MARIE CLAY

Marie Clay

Researcher, author, and champion of young readers

Acknowledgement: This brief biography is adapted from the 1999 book, Stirring the Waters: The Influence of Marie Clay, edited by Janet S. Gaffney and Billie Askew. It is presented here with permission of the authors and the publisher, Heinemann, Portsmouth, NH. Text has been updated in a few places from text that appears in the original book.

Marie M. Clay
By Janet S. Gaffney and Billie Askew

Writing a tribute to Marie Clay is simultaneously an easy and an awesome task for exactly the same reason: She has accomplished so much, and her publications reflect the continuing change of her theoretical analyses between 1967 and 2001. That her influence transcends a single field of study and spans geographic borders is reflected in a single volume entitled Stirring the Waters from which this biographical snapshot is taken.

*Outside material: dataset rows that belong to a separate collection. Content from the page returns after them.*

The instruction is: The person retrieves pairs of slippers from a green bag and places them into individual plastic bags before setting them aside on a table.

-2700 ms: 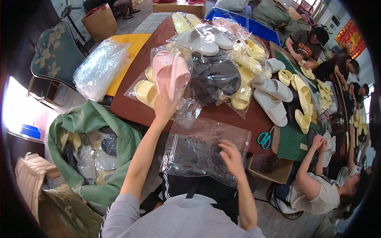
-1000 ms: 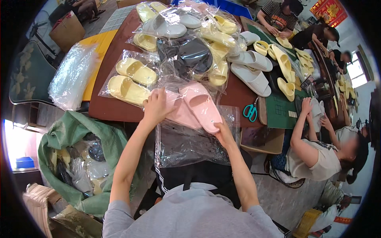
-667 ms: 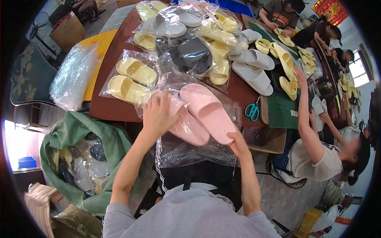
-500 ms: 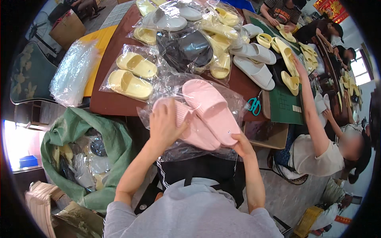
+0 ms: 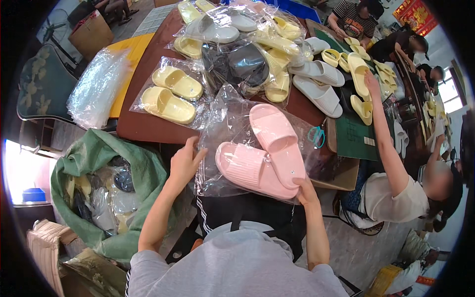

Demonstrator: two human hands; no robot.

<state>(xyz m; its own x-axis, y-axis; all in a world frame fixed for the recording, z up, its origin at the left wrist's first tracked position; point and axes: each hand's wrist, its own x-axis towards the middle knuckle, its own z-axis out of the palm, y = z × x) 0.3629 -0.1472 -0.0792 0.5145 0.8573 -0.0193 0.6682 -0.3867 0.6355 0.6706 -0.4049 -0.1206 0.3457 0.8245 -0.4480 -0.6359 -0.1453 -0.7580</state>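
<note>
A pair of pink slide slippers (image 5: 242, 166) lies inside a clear plastic bag (image 5: 220, 121), held over my lap at the table's near edge. My right hand (image 5: 308, 192) grips the heel end of one slipper through the film, with the thumb on top. Just left of the bag is my left hand (image 5: 184, 166), fingers and thumb apart and holding nothing; whether its fingertips brush the film I cannot tell. Beyond the bag, a bagged pair of yellow slippers (image 5: 168, 105) rests on the brown table (image 5: 131, 123).
More bagged slippers (image 5: 213, 29) heap at the table's far side. Loose grey slippers (image 5: 316, 94) and teal scissors (image 5: 316, 136) lie to the right. A green sack (image 5: 148, 173) of bagged slippers stands at left, below stacked clear bags (image 5: 96, 91). A co-worker's arm (image 5: 383, 119) reaches in.
My left hand has come off the left slipper and moved left, its fingers now apart. The bagged pink slippers have shifted right and nearer, still in my right hand.
</note>
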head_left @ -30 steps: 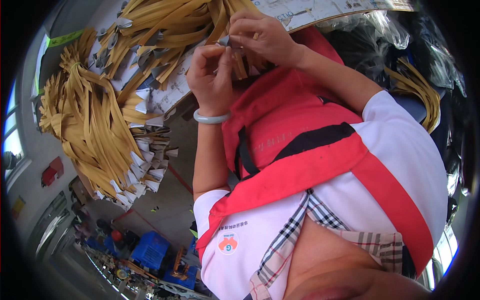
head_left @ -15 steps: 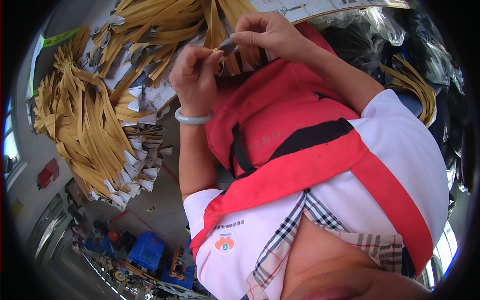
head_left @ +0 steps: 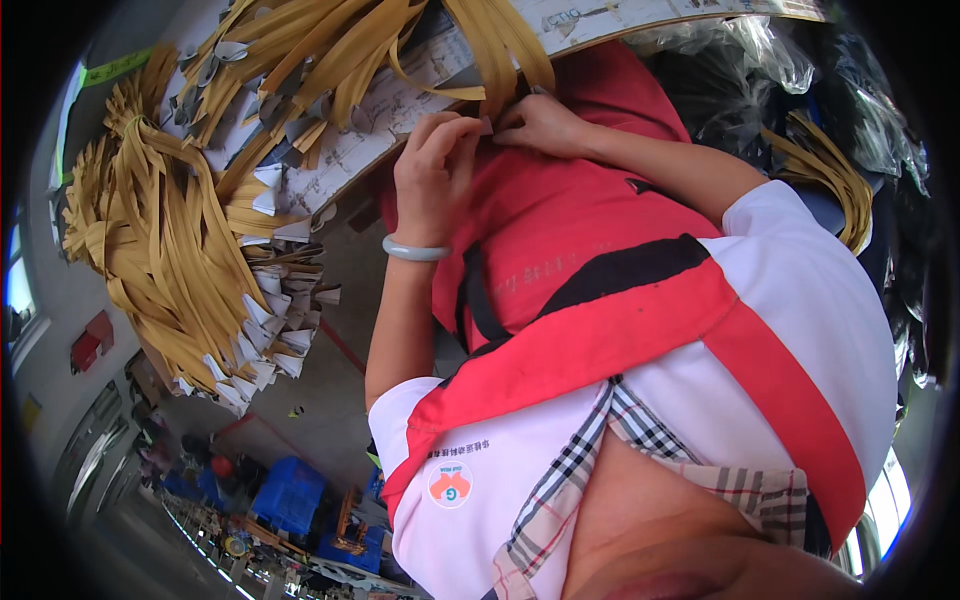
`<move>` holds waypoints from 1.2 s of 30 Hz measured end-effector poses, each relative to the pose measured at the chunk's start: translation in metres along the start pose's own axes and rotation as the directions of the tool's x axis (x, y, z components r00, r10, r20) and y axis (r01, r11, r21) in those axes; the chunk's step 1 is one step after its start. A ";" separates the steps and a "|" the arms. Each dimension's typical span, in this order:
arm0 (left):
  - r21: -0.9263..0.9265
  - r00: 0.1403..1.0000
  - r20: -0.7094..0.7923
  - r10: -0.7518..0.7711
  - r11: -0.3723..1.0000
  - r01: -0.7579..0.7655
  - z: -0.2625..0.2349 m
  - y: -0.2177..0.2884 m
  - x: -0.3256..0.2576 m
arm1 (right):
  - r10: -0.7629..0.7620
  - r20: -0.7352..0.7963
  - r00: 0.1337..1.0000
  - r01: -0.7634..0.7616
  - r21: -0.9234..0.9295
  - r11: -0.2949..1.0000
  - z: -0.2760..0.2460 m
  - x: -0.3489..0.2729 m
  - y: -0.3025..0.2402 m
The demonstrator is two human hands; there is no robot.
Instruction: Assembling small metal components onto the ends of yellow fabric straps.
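Observation:
My left hand [head_left: 432, 180], with a pale green bangle [head_left: 414, 251] on the wrist, and my right hand [head_left: 545, 125] meet in front of my red apron [head_left: 560, 230]. Both pinch the end of a tan flat strip [head_left: 500, 60] that loops up toward the pile above. The fingertips touch at a small grey piece on the strip's end, which is mostly hidden by my fingers. More tan strips [head_left: 330, 50] lie just beyond my hands on a printed cardboard sheet [head_left: 380, 135].
A large bundle of tan strips with white paper tips [head_left: 170, 250] spreads at the left. Clear plastic bags [head_left: 760, 60] and another tan bundle [head_left: 830, 170] sit at the upper right. Blue crates [head_left: 290, 490] stand on the floor at the lower left.
Both hands have shifted right in the view and drawn closer to my chest, still working the strip's end. The strip pile now sits further left and above.

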State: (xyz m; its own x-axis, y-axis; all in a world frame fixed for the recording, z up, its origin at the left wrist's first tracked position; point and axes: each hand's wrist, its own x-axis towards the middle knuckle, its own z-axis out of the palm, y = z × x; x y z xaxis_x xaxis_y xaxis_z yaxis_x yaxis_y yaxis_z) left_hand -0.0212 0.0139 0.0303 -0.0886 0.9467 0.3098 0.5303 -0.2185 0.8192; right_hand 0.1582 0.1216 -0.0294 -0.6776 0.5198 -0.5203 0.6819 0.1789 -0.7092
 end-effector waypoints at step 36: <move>-0.354 0.852 0.104 -0.513 0.781 0.514 0.100 -0.053 -0.012 | -0.366 -0.423 0.829 0.421 0.041 0.906 -0.015 -0.052 0.035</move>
State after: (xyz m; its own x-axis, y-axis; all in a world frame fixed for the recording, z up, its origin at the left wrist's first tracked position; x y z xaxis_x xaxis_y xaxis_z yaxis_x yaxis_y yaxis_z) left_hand 0.0359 0.0375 -0.0646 -0.2601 0.9432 -0.2068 0.0707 0.2322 0.9701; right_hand 0.2213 0.1133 -0.0198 -0.6948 0.7186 0.0295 0.3215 0.3470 -0.8810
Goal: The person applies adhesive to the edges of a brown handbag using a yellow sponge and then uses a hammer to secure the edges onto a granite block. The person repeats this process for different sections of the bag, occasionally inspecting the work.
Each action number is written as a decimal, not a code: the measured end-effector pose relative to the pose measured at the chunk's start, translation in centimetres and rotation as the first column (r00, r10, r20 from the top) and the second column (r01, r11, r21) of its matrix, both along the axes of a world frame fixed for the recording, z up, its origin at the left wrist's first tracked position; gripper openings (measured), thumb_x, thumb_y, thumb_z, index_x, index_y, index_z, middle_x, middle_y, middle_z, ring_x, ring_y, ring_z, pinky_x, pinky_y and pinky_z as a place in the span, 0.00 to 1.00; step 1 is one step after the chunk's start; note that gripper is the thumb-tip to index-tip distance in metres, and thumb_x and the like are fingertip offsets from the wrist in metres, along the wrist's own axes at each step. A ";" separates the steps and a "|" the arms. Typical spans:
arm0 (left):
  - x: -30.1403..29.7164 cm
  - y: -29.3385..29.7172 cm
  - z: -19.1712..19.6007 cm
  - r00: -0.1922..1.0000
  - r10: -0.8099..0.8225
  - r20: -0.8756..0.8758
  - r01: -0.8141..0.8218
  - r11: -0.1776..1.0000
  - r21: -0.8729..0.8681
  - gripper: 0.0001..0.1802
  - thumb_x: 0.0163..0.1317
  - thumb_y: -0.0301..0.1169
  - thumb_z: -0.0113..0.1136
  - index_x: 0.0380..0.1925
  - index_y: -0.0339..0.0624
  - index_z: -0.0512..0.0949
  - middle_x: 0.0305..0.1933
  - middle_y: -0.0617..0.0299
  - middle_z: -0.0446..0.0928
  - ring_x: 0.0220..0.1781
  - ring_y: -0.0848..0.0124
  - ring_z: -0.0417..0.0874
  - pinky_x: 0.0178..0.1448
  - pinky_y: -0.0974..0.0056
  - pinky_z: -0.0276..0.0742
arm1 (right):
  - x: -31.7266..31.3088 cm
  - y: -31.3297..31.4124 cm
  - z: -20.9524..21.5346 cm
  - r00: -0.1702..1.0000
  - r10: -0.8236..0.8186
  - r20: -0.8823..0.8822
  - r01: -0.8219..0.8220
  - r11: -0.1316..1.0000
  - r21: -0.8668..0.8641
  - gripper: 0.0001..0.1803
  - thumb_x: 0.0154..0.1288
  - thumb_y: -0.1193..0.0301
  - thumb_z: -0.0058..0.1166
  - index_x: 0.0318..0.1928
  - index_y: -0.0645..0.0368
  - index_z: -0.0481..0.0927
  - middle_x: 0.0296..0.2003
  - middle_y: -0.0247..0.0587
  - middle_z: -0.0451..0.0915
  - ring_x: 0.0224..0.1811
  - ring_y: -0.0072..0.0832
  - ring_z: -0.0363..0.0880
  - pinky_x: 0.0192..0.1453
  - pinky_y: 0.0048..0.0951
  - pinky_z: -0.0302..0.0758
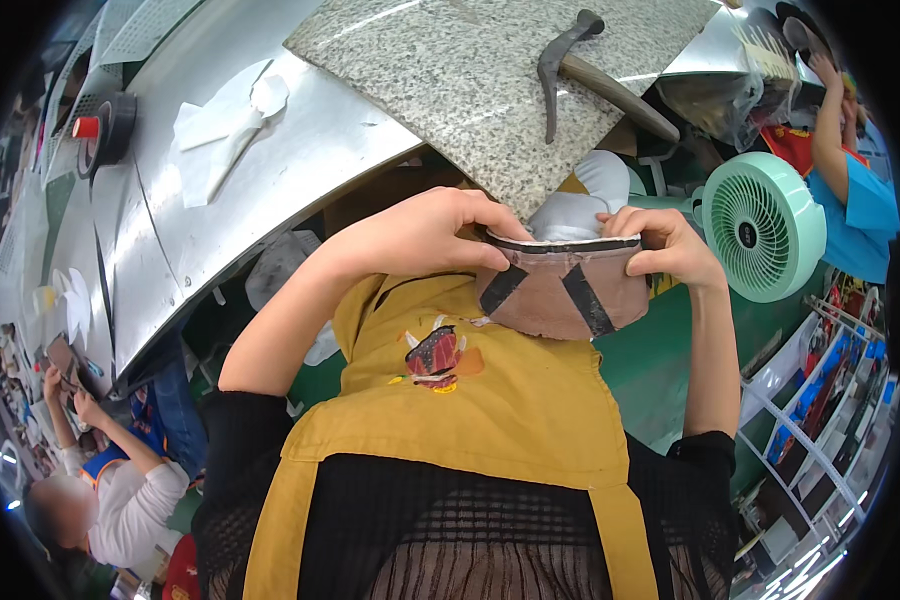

Born in 1926 in Wellington, the capital city on the southern tip of the North Island, Clay is uniquely New Zealand — frugal and resourceful. Although education is a top priority in New Zealand, funding for schools and research leaves no room for excess and spurs ingenuity and cooperation. Historically, the national curriculum was developed and revised by educators, with products of collegial work attributed to the New Zealand Department of Education rather than to individuals. From the beginning of their programs at a teachers college, pre-service teachers work in schools, and they apprentice with master teachers as they enter the profession. These cultural features are footholds in Marie’s work, as reflected in her concern for the “economic use of a child’s learning time” and the central role that collegial interactions play in professional development.

Clay completed her teacher training at the Wellington College of Education and was awarded a primary teacher’s certificate in 1945. At the same time, she was pursuing a bachelor of arts degree at the Wellington campus of the University of New Zealand. After graduating in 1946 with a senior scholarship in education that would support advanced study, she completed her master’s thesis, “The Teaching of Reading to Special Class Children,” and was awarded a master of arts degree with honors in 1948. At the same time, she was employed as an assistant psychologist for the New Zealand Department of Education. In 1950, Clay traveled to the United States on a Fulbright Scholarship and a Smith-Mundt grant to study developmental and clinical child psychology at the University of Minnesota’s Institute of Child Welfare. This she acknowledges as a turning point in her understanding of how to study children’s learning.

On her return to New Zealand, Clay moved to the small town of Wanganui and continued to teach in the elementary grades. Because of her interest in and expertise with children with special needs, the district placed many high-need students in her class. In 1955, Clay moved to Auckland and worked in the Department of Education’s newly established Psychological Services.

In 1960, Clay was offered a temporary position at the University of Auckland to assist with a new Diploma of Educational Psychology, a postgraduate training program for educational psychologists. Two years later, this became a permanent appointment. Clay continued to be involved in teaching developmental psychology, consultation, testing, and measurement to school psychologists for the next twenty-five years.

Around the time that Clay was studying in Minnesota, Samuel Kirk and Barbara Bateman were developing the Illinois Test of Psycholinguistic Abilities (ITPA) at the University of Illinois. This test was designed to guide remediation for children whose poor academic achievement was not attributable to intellectual, social, or emotional deficits. In the research, she found herself in disagreement with the assumptions underlying the ITPA and other special-education assessments. Clay’s developing criticism of the theoretical perspectives and the nature of instruction in the field of learning disabilities was a catalyst for much of her subsequent work. Her classic article, “Learning to Be Learning Disabled,” represents the culmination of her thinking on issues of identification, assessment, and teaching students with learning disabilities (Clay, 1987). Her challenges to current practice in preventing and recovering from literacy learning difficulties are no less relevant and urgent today than they were more than a decade ago.